AEOLUS PHARMACEUTICALS, INC.

WARRANT TO PURCHASE [•] SHARES OF COMMON STOCK

 
November 21, 2005 
 Warrant No. [•]
 


For value received, Aeolus Pharmaceuticals, Inc., a Delaware corporation (the “Company”), hereby certifies that [name of Investor], or its registered transferees, successors or assigns (each person or entity holding all or part of this Warrant being referred to as a “Holder”), is the registered holder of a warrant (the “Warrant”) to subscribe for and purchase [•] ([•]) shares (as adjusted pursuant to Section 3 hereof, the “Warrant Shares”) of the fully paid and nonassessable common stock, par value $0.01 per share (the “Common Stock”), of the Company, at a purchase price per share initially equal to One Dollar ($1.00) (the “Warrant Price”) on or before, 5:00 P.M., Eastern Time, on November 21, 2010 (the “Expiration Date”), subject to the provisions and upon the terms and conditions hereinafter set forth; provided, however, in the event that any portion of this Warrant is unexercised as of the Expiration Date, the terms of Section 1(b) below shall apply.
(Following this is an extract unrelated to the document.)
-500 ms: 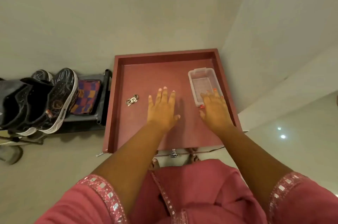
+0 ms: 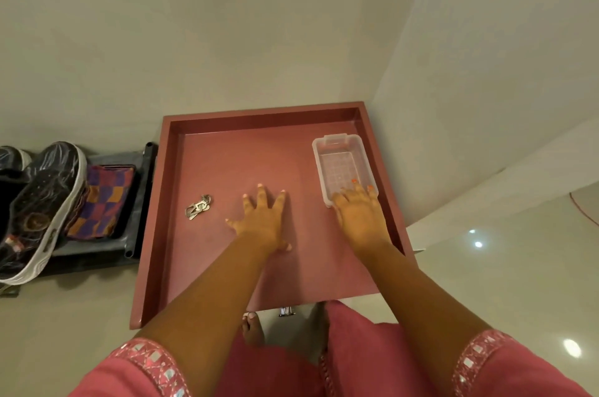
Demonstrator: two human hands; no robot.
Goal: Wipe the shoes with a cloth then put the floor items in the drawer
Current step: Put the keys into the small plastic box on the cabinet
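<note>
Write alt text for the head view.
Two hands reach into an open red drawer: the left hand spread flat on its floor, the right hand on a clear tub. Keys lie left; shoes outside.

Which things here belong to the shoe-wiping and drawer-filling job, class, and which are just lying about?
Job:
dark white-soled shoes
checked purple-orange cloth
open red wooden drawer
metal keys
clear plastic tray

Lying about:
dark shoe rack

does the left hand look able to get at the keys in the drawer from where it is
Probably yes. The left hand lies open on the drawer floor, and the keys sit just to its left with only bare drawer floor between them.
</note>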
As used in this Warrant, the term “Business Day” means any day other than a Saturday or Sunday on which commercial banks located in New York, New York are open for the general transaction of business.
 
This Warrant is one of a number of Warrants (collectively, the “Warrants”) being issued pursuant that certain Purchase Agreement dated as of November 21, 2005, by and among the Company and the Investors party thereto (the “Purchase Agreement”). Capitalized terms used but not defined herein shall have the respective meanings ascribed thereto in the Purchase Agreement).
 
Section 1. Exercise.
 
(a)  Method of Exercise; Payment; Issuance of New Warrant.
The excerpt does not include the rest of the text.